WHAT THE TASK REQUIRES: What you return must match the data below exactly, minus any pictures.

- Opening Delimiter -

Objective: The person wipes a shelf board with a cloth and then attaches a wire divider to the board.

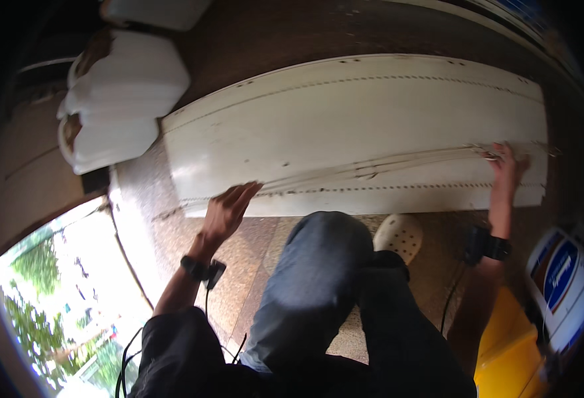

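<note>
Several thin, pale cords (398,161) run lengthwise over a long white panel (345,123) with rows of small holes. At the panel's near left part, my left hand (225,211) has its fingers straight and pressed together on the cords; its thumb is hidden. Loose ends trail past it to the left, blurred. Toward the panel's right end, my right hand (506,169) closes its bent fingers on the bunched cords. Between my hands the strands look stretched, with a small knot or tangle near the middle. Each wrist wears a black strapped device.
White plastic jugs (129,79) stand at the far left. A white bucket with a blue label (564,285) and a yellow object (508,345) are at the near right. My knee (328,245) and a pale clog (398,237) are close to the panel's near edge.
</note>
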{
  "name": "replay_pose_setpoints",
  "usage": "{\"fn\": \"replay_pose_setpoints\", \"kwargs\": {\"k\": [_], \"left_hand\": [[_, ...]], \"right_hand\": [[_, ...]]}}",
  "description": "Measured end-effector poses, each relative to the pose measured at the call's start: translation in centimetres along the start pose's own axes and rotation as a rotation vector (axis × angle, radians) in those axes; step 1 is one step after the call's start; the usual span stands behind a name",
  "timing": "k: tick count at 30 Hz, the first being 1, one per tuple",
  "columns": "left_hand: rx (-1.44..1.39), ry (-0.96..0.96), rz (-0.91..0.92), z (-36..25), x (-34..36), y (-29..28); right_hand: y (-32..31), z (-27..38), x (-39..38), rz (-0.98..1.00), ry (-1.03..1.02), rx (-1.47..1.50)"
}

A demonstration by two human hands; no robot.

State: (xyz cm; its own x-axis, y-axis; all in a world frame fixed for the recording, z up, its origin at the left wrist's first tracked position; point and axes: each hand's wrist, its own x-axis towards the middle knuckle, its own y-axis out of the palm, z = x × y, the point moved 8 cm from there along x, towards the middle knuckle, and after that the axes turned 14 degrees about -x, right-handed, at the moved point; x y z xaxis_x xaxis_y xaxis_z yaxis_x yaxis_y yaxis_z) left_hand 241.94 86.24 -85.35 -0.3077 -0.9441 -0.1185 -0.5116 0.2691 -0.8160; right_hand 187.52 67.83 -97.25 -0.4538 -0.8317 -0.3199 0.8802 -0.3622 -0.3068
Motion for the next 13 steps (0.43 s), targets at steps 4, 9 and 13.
{"fn": "replay_pose_setpoints", "kwargs": {"k": [4, 9, 13], "left_hand": [[0.063, 0.044, -0.004, 3.5, 4.1, -2.4], [0.035, 0.162, -0.203, 7.4, 9.5, -4.1], [0.125, 0.005, -0.322, 10.8, 12.3, -5.0]], "right_hand": [[2.8, 3.2, 1.6, 0.007, -0.092, -0.018], [6.0, 2.1, 8.5, 0.253, -0.373, -0.501], [8.4, 2.3, 10.7, 0.471, -0.475, -0.556]]}}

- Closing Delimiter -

OUTPUT OF THE EXERCISE:
Objective: The person wipes a shelf board with a cloth and then attaches a wire divider to the board.


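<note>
Several thin, pale cords (398,161) run lengthwise over a long white panel (345,123) with rows of small holes. At the panel's near left part, my left hand (225,211) has its fingers straight and pressed together on the cords; its thumb is hidden. Loose ends trail past it to the left, blurred. Toward the panel's right end, my right hand (506,169) closes its bent fingers on the bunched cords. Between my hands the strands look stretched, with a small knot or tangle near the middle. Each wrist wears a black strapped device.
White plastic jugs (129,79) stand at the far left. A white bucket with a blue label (564,285) and a yellow object (508,345) are at the near right. My knee (328,245) and a pale clog (398,237) are close to the panel's near edge.
</note>
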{
  "name": "replay_pose_setpoints",
  "usage": "{\"fn\": \"replay_pose_setpoints\", \"kwargs\": {\"k\": [_], \"left_hand\": [[_, ...]], \"right_hand\": [[_, ...]]}}",
  "description": "Measured end-effector poses, each relative to the pose measured at the call's start: translation in centimetres along the start pose's own axes and rotation as a rotation vector (axis × angle, radians) in those axes; step 1 is one step after the call's start; the usual span stands behind a name",
  "timing": "k: tick count at 30 Hz, the first being 1, one per tuple",
  "columns": "left_hand: rx (-1.44..1.39), ry (-0.96..0.96), rz (-0.91..0.92), z (-36..25), x (-34..36), y (-29..28); right_hand: y (-32..31), z (-27..38), x (-39..38), rz (-0.98..1.00), ry (-1.03..1.02), rx (-1.47..1.50)"
}

A demonstration by two human hands; no robot.

State: (xyz cm; its own x-axis, y-axis; all in a world frame fixed for the recording, z up, its origin at the left wrist's first tracked position; point and axes: each hand's wrist, its own x-axis towards the middle knuckle, its own y-axis out of the palm, z = x × y, the point moved 8 cm from there along x, towards the middle knuckle, and after that the axes turned 14 degrees about -x, right-handed, at the moved point; x y z xaxis_x xaxis_y xaxis_z yaxis_x yaxis_y yaxis_z) left_hand 241.94 86.24 -85.35 -0.3077 -0.9441 -0.1185 -0.5116 0.2691 -0.8160; right_hand 187.52 67.83 -97.25 -0.4538 -0.8317 -0.3199 0.8802 -0.3622 -0.3068
Motion for the next 13 steps (0.43 s), targets at steps 4, 9 and 13.
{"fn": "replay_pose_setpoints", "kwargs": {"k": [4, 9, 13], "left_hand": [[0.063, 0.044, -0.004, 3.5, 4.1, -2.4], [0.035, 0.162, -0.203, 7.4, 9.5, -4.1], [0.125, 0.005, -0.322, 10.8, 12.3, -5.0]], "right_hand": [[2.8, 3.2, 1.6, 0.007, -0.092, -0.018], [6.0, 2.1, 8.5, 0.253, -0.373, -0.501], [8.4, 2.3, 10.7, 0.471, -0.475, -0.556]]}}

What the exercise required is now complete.